This really bums me out.
A FORMER NAVY SEAL who shot Osama bin Laden and wrote a bestselling book about the raid is now the subject of a widening federal criminal investigation into whether he used his position as an elite commando for personal profit while on active duty, according to two people familiar with the case.
Matthew Bissonnette, the former SEAL and author of “No Easy Day,” a firsthand account of the 2011 bin Laden operation, had already been under investigation by both the Justice Department and the Navy for revealing classified information. The two people familiar with the probe said the current investigation, led by the Naval Criminal Investigative Service, expanded after Bissonnette agreed to hand over a hard drive containing an unauthorized photo of the al Qaeda leader’s corpse. The government has fought to keep pictures of bin Laden’s body from being made public for what it claims are national security reasons.
I listened to both of Bissonnette’s books — “No Easy Day,” and “No Hero: The Evolution of a Navy SEAL.” I got a lot out of them, particularly the second book, which deals with training and mind-set — things that are useful to a civilian who values resilience, determination, skill-development, etc. Neither book struck me as self-aggrandizing — though he was obviously looking to make some money. As I understand it, the profits from “No Easy Day” have been confiscated.
I take Bissonnette at his word — that he wanted to inspire others the way he’d been inspired by books about the SEALs in Vietnam.
Clearly, the man blew it by not getting “No Easy Day” vetted.
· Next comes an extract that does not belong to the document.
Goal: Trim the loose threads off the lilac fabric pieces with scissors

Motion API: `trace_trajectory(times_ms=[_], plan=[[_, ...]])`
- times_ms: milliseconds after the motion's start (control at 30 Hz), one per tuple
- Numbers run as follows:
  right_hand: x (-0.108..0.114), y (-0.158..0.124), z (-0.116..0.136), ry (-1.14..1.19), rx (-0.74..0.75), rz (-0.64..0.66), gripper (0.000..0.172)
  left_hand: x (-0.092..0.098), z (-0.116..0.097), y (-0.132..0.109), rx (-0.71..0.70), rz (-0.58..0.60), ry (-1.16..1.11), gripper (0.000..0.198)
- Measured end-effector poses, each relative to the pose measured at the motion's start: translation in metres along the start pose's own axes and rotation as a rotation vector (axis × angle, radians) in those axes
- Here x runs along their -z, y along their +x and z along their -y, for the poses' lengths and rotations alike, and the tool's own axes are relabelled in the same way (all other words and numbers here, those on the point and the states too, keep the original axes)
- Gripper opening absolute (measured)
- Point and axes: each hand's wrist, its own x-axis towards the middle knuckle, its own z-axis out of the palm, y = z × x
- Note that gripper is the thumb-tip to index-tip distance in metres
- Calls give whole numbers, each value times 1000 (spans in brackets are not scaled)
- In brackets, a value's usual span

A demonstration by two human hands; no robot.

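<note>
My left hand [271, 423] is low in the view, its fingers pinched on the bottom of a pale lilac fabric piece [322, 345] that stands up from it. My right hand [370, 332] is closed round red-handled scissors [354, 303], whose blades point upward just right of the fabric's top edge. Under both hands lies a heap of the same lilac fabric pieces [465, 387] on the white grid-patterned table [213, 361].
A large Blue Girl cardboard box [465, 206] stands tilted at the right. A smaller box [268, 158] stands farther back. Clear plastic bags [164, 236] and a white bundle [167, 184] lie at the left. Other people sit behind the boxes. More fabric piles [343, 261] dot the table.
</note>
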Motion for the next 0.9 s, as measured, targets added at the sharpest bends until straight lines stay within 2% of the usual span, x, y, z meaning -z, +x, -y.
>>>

That was dumb. On the other hand, I don’t recall hearing anything in that book that would reveal anything about tactics, technique or equipment that seemed like it would put operations or operators at risk. It wasn’t any more detailed or graphic than watching “Zero Dark Thirty,” which the CIA and the Pentagon went out of their way to assist.
If he kept a bin Laden photo that he shouldn’t have, well, shame on him, I guess.
This smacks of the wheels of a vast, vindictive bureaucracy crushing a maverick — and that kind of shit sends a shiver of existential horror through my soul.
On the other hand, his former comrades seem to have abandoned him, which may indicate that he really was out of line — not just with the bureaucracy, but with his culture.
Bissonnette was seen as a rising star within the SEAL Team 6 command. According to several former SEAL Team 6 operators, he was once described by his commanding officer as the model for naval commandos: smart, discriminating, and lethal. Bissonnette has said in public interviews that the same officer now refuses to speak to him….
According to two retired SEAL Team 6 operators, Bissonnette’s name has been added to a rock kept at the Virginia Beach SEAL Team 6 base. The rock is used to mark former members who are no longer welcome at the command, including former SEALs who have violated a series of unwritten codes of conduct among the unit.
That’s gotta hurt…
I understand that the unwritten code of conduct includes being a Quiet Professional. Kind of a “first rule of fight club” deal. But if there’s a problem there, it ain’t one guy — it’s cultural. Bissonnette is far from the only SEAL who has violated that code. Hell, they had active personnel in the movie “Act of Valor.” Double standard?
(* See comments below. Brett Miller has a good explanation for why Bissonnette’s mates are pissed).
You don’t see this kind of thing happening with “Delta Force.” Just sayin’….
I don’t know — maybe the guy deserves to be thrown under the bus. Maybe there’s some bad blood because other team members felt exploited for financial gain. Again, seems like he’s not the only one to violate tribal norms…
I’m not in a position to know all the facts. Like Will Rogers, I only know what I read in the papers — and I’d be very interested to hear anyone’s insights, pro/con/in-between. My sympathies always gravitate toward the ardent-hearted mavericks (see every post about Waylon Jennings or Steve Earle), so until I hear something more definitive, I’m going to continue to regard Bissonnette as a good guy, a latter-day Frontier Partisan warrior who blundered across a line and into the soulless meat grinder of an unforgiving bureaucracy.